In Canada, we have a decentralized health system under provincial jurisdiction. This means provinces design their health programs, decide which tests get performed and how best to act in public health emergencies. This makes sense since they are the boots on the ground and know their communities best. But it also means everyone uses different systems and databases to collect and encode information. People are gathering information at different levels of granularity and in different formats. They may also be asking different questions, thus collecting different data elements. When it’s time to combine that information in one place, things can get messy pretty quickly. And without a system for harmonizing these thousands and thousands of data records, it becomes incredibly challenging to fit all this information together to tell an accurate story.
The CanCOGeN VirusSeq Metadata Working Group developed a DataHarmonizer software tool. What does it do?
It’s a spreadsheet-style application that allows different groups to enter their contextual data in a standard format. The DataHarmonizer contains all the fields we developed as part of a Contextual Data Standard, which is in use across Canada and has even been adopted internationally. Once a user has entered all their information, they can validate it by hitting a “Validate” button. Any errors get highlighted in red, and a user can use the next error button to fix issues in a systematic way. The tool allows users to save the file or export it in different formats so that it’s ready to be uploaded to different databases and repositories: a one-stop-shop to organize your data for different uses.
(DataHarmonizer is available in English only)
CanCOGeN VirusSeq’s work on data harmonization has been recognized internationally, including the Contextual Data Standard. Can you explain how this data standard works and the importance of international collaboration in this area?
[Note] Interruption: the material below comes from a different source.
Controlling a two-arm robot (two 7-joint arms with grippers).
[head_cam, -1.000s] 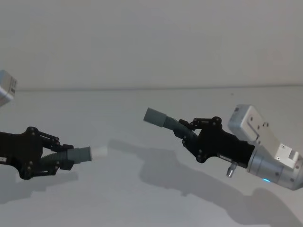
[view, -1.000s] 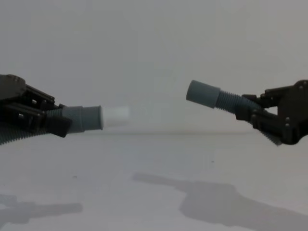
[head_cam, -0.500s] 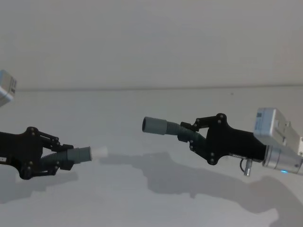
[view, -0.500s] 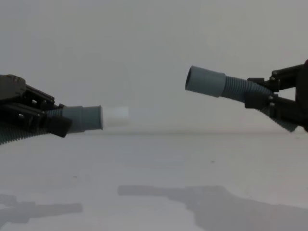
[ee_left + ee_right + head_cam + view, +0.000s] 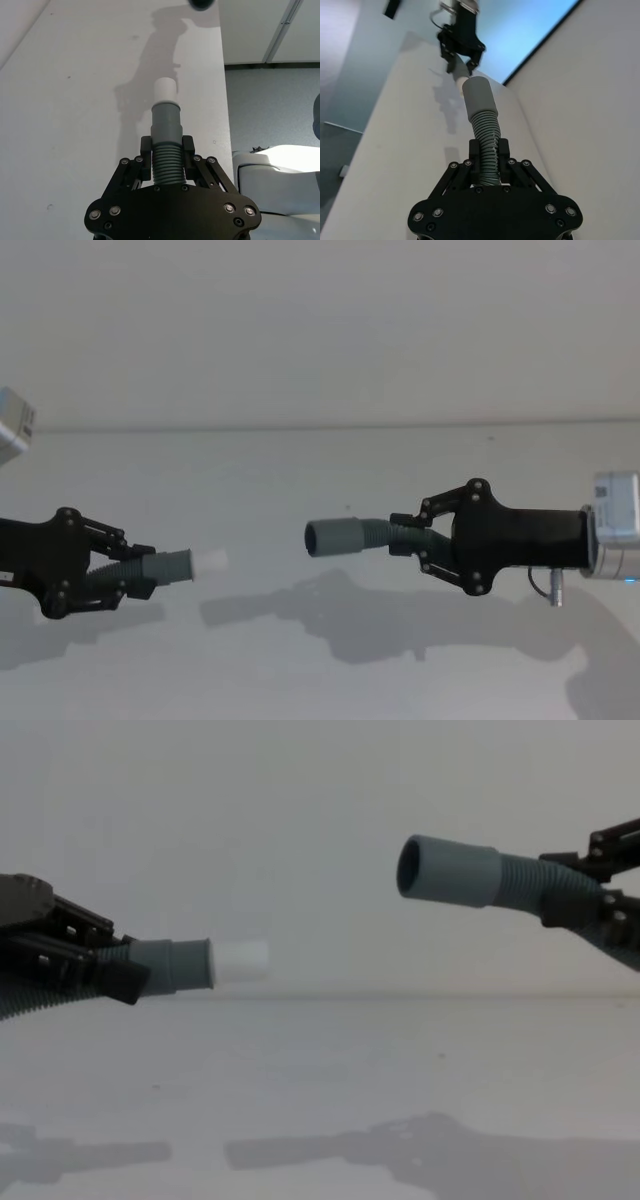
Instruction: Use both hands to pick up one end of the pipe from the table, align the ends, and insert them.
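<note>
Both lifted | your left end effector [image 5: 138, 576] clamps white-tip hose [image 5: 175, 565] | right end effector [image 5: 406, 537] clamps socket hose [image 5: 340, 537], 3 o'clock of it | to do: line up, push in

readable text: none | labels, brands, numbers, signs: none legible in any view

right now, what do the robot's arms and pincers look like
Both are black and angular: the left pincer and the right pincer have linkage fingers studded with silver bolts. Behind the right one sits a black cylindrical wrist, then a silver-grey housing with a small metal stub beneath.
</note>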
The Contextual Data Standard is a collection of standardized fields and terms for a range of data types. These data types include things like sample collection and processing information, exposures, symptoms, pre-existing conditions, vaccination, reinfection, sequencing, bioinformatics and diagnostic testing information, as well as variant information.
Importantly, this data standard captures information about who is doing the work, so everyone’s contributions can be properly acknowledged and data providers can be contacted for collaborations.
If you imagine how complicated it is integrating data across multiple jurisdictions in Canada to do analyses, you can imagine it gets more difficult putting data together from around the world. Our standard is being implemented in the U.S., Australia, and in Latin American and African countries. The international community is tackling many of the same issues CanCOGeN is tackling in Canada. I’m also part of a new organization called the Public Health Alliance for Genomic Epidemiology (PHA4GE). It has members from many different research institutes and public health agencies around the world. The main goals of PHA4GE are to improve the interoperability, reproducibility, and portability of public health bioinformatics tools and infrastructure, as well as building capacity everywhere
What’s next for CanCOGeN’s work on contextual data standardization?
As the pandemic evolves, we’re constantly updating the Contextual Data Standard and adding features in the DataHarmonizer to improve usability and uptake. We’re increasingly being contacted by different groups looking to implement the standard and asking for advice. And of course, we’re trying to get all this written up in manuscripts as soon as possible. Those are the activities I’m involved with and there is a lot of other work going on to improve data sharing in Canada. Our team is also working on a mutation visualization tool. There’s lots going on.
The Canadian COVID-19 Genomics Network (CanCOGeN) is on a mission to respond to COVID-19 by generating accessible and usable data from viral and host genomes to inform public health and policy decisions, and guide treatment and vaccine development. This pan-Canadian consortium is led by Genome Canada, in partnership with six regional Genome Centres, the National Microbiology Lab and provincial public health labs, genome sequencing centres (through CGEn), hospitals, academia and industry across the country.